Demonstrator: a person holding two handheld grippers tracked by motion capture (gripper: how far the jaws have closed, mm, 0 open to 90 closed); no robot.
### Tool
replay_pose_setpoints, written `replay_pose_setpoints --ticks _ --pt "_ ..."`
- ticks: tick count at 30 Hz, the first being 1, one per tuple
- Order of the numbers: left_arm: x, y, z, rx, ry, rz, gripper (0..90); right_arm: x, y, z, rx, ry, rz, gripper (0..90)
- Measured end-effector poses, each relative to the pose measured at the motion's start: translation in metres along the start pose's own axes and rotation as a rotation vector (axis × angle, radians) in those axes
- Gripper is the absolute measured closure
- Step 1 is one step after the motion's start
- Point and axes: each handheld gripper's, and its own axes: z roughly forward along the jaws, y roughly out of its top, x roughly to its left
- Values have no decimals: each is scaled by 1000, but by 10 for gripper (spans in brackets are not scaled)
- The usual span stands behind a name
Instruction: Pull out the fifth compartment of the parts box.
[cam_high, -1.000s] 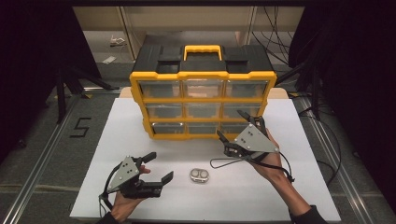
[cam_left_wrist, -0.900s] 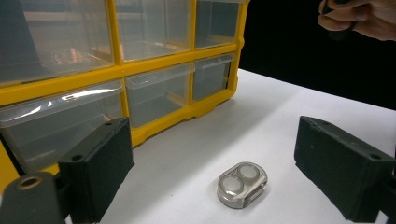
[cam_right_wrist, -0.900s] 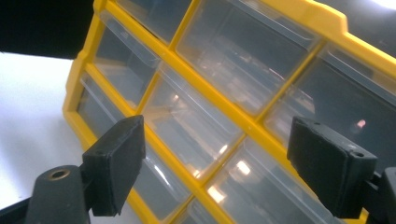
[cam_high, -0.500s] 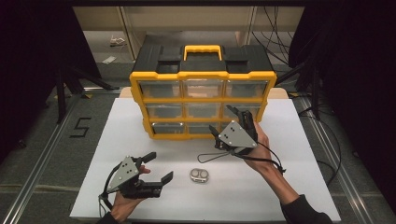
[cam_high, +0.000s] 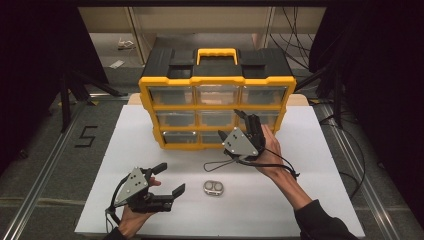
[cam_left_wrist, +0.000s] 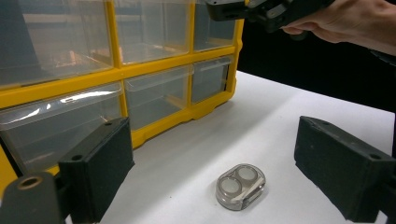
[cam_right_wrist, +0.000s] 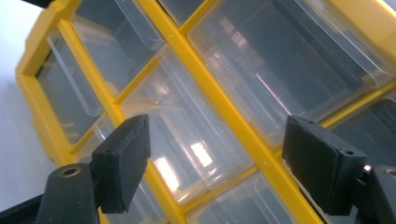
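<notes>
Right gripper (cam_high: 246, 121) was held up against the front of the yellow-framed plastic drawer cabinet with clear drawers (cam_high: 216, 111), at its 5 o'clock corner; jaws apart, just been narrowing slightly, nothing between them. In the right gripper view the pads faced the clear drawer fronts (cam_right_wrist: 196, 135), contact unclear. Left gripper (cam_high: 167, 179) sat low at 7 o'clock on the white table sheet (cam_high: 310, 150), jaws wide apart, empty. Small clear oval two-well case (cam_high: 214, 188) lay at 6 o'clock of the cabinet, between the grippers, untouched.

a single black numeral "5" (cam_high: 86, 136) is marked on the grey floor (cam_high: 45, 165) left of the white table; no other text, label or brand is legible.
</notes>
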Motion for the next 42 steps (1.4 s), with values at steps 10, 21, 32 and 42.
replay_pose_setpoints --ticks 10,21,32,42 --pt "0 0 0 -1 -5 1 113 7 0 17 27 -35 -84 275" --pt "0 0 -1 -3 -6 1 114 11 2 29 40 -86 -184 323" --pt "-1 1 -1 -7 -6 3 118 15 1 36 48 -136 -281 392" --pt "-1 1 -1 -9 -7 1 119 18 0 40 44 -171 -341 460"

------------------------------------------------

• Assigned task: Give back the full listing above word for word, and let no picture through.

• Expected answer:
Demonstrator: a person holding two handheld grippers tracked by motion capture (gripper: how far the jaws have closed, mm, 0 open to 90 closed); no robot.
### Tool
replay_pose_setpoints, written `replay_pose_setpoints --ticks _ --pt "_ ..."`
- ticks: tick count at 30 Hz, the first being 1, one per tuple
- Order of the numbers: left_arm: x, y, z, rx, ry, rz, gripper (0..90); right_arm: x, y, z, rx, ry, rz, gripper (0..90)
- Measured end-effector poses, each relative to the pose measured at the motion's start: translation in metres along the start pose's own axes and rotation as a rotation vector (axis × angle, radians) in those axes
- Gripper is the absolute measured closure
- Step 1 is one step after the motion's start
- Point and axes: each handheld gripper's, and its own axes: z roughly forward along the jaws, y roughly out of its top, x roughly to its left
- Values have no decimals: each is scaled by 1000, but by 10 for gripper (spans in brackets are not scaled)
- The usual span stands behind a name
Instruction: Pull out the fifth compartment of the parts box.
[cam_high, -1.000s] 
[cam_left_wrist, -0.900s] 
[cam_right_wrist, -0.900s] 
[cam_high, -0.500s] 
[cam_high, +0.000s] 
[cam_left_wrist, +0.000s] 
[cam_right_wrist, +0.000s] 
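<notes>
Right gripper (cam_high: 246, 121) was held up against the front of the yellow-framed plastic drawer cabinet with clear drawers (cam_high: 216, 111), at its 5 o'clock corner; jaws apart, just been narrowing slightly, nothing between them. In the right gripper view the pads faced the clear drawer fronts (cam_right_wrist: 196, 135), contact unclear. Left gripper (cam_high: 167, 179) sat low at 7 o'clock on the white table sheet (cam_high: 310, 150), jaws wide apart, empty. Small clear oval two-well case (cam_high: 214, 188) lay at 6 o'clock of the cabinet, between the grippers, untouched.

a single black numeral "5" (cam_high: 86, 136) is marked on the grey floor (cam_high: 45, 165) left of the white table; no other text, label or brand is legible.
</notes>
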Motion for the next 42 steps (1.4 s), with values at steps 10, 21, 32 and 42.
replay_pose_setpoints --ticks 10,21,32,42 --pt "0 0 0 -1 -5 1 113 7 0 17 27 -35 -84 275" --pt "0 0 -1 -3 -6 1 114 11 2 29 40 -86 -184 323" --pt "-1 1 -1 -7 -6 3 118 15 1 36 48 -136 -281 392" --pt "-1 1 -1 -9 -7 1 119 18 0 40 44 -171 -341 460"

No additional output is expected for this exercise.